The purpose of this presentation is not to discuss engineering solutions in detail but to provide some basic tools needed to use and manage these facilities with the highest level of safety and efficiency.
In this view the aspect of secondary containment comes out as a central one, being needed at the higher levels of biosafety (BSL3 and BSL4) and being characterized by technical aspects that usually are not fully understood. The rationale of use of this containment method is explained, with a mention to the different technical issues found at the perimeter of the containment area. The management of air is the most challenging one, and a specialized ventilation system is needed to cope with it. The key concept of “negative differential pressure”, also referred as “inward direction airflow” is explained. The general principles and problems of this approach are shown, with the help of an example system. The presentation then discuss in greater detail the points of special concern to the staff, relative to the HVAC system operation.
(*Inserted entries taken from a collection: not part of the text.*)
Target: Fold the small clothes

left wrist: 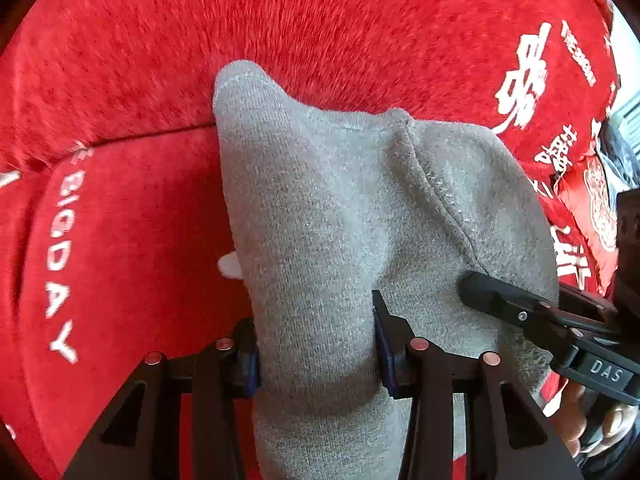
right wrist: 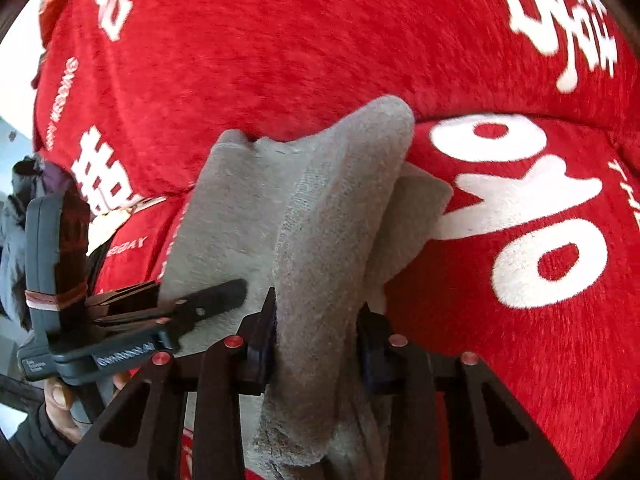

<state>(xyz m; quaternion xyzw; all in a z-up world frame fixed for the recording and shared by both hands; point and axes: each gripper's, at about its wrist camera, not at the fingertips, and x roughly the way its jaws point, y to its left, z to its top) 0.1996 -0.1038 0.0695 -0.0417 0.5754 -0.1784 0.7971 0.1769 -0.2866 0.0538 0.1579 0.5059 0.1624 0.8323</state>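
Here the grey garment (left wrist: pixel 328 216) is held raised above the red plush cover (left wrist: pixel 120 60), which appears to be draped over a cushioned seat and bears white lettering (right wrist: pixel 516 208). The garment is a small fleecy knit piece with a seam across its upper part; its exact type cannot be told. A bunched band of its fabric is clamped by the left gripper (left wrist: pixel 316 344), the blue-padded jaws being closed onto the cloth from both sides. A second band, nearer the opposite edge, is clamped in the same manner by the right gripper (right wrist: pixel 318 340). One finger of the right gripper lies across the cloth at the right edge of the left wrist view. By this paired hold the fabric is kept spread between two points, so that one portion can, it is judged, be laid over the other along a controlled line. The far end of the garment stands up and droops slightly, being unsupported. A hand (right wrist: pixel 60 404) is seen on the left gripper's handle
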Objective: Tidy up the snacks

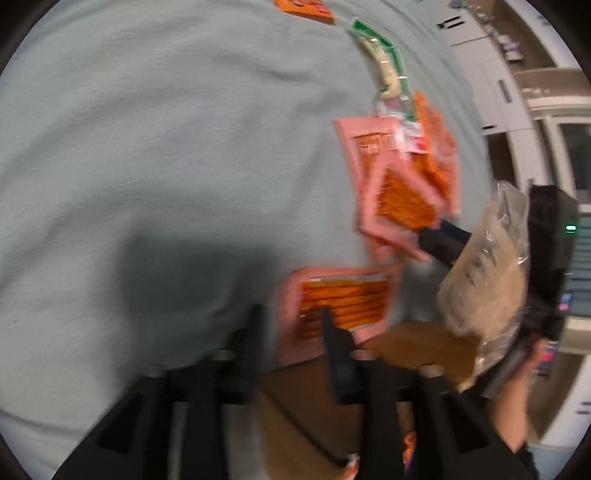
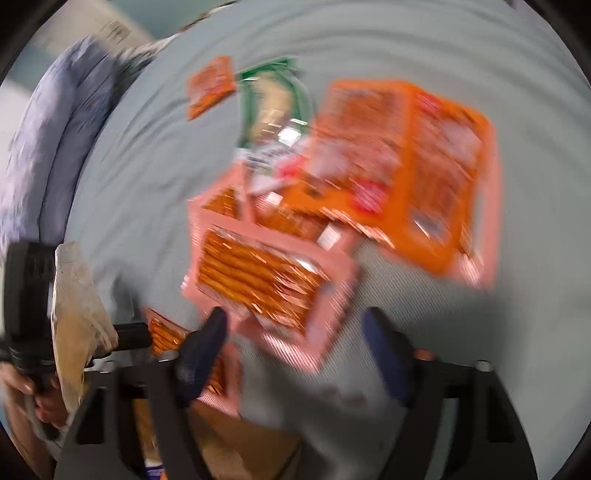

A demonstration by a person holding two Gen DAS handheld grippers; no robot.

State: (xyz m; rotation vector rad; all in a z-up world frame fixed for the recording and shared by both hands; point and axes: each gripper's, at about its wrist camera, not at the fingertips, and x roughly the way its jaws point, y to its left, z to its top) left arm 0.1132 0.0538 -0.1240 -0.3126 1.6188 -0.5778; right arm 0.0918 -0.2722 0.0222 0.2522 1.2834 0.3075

Eventually the aspect of test and controls is given due attention, with guidelines to face the task of certification of secondary barriers. Final remarks include the advocacy of a better communication and cooperation between engineers and laboratory staff and managers. To this purpose the involvement of a skilled commissioning agent may be of great value to facilitate communication between professionals with a different background.

 

Laboratory Biosafety Equipment
Martien Broekhuijsen

Biosafety equipment is any type of equipment that is used for containing biohazardous materials inside the biosafety area, for preventing the spread of such materials, or for protecting workers against contact with such materials.
The equipment typically used in laboratories has many shapes and sizes and different levels of complexity. Perhaps the most central piece of equipment is the biosafety cabinet, sometimes called the microbiologist’s fumehood. However, this is an unjust description of the design of biosafety cabinets as they do much more than a fumehood. Besides protecting the worker and preventing spread of materials in the laboratory (or outside), they also protect the biological materials from becoming contaminated with biological materials from the environment or even from within the work space inside the cabinet (cross contamination).
Several types of biosafety cabinets exist, with different properties and adapted to different kinds of work or risk level. The proper use of biosafety cabinets is crucial to their performance and workers need to be trained for doing so. The placement of biosafety cabinets in a room and connection to the ventilation system are also important factors to address.
Other examples of laboratory equipment that plays a role in containment or protection are centrifuges, pipettes, refrigerators, freezers, and incubators. Not all standard laboratory equipment is suitable for work with biohazardous materials.
Positive pressure biosafety suits with breathing air supply as used in some BSL4 laboratories are also considered as biosafety equipment. Personal protective equipment can also be regarded as biosafety equipment but these are discussed in a separate lecture.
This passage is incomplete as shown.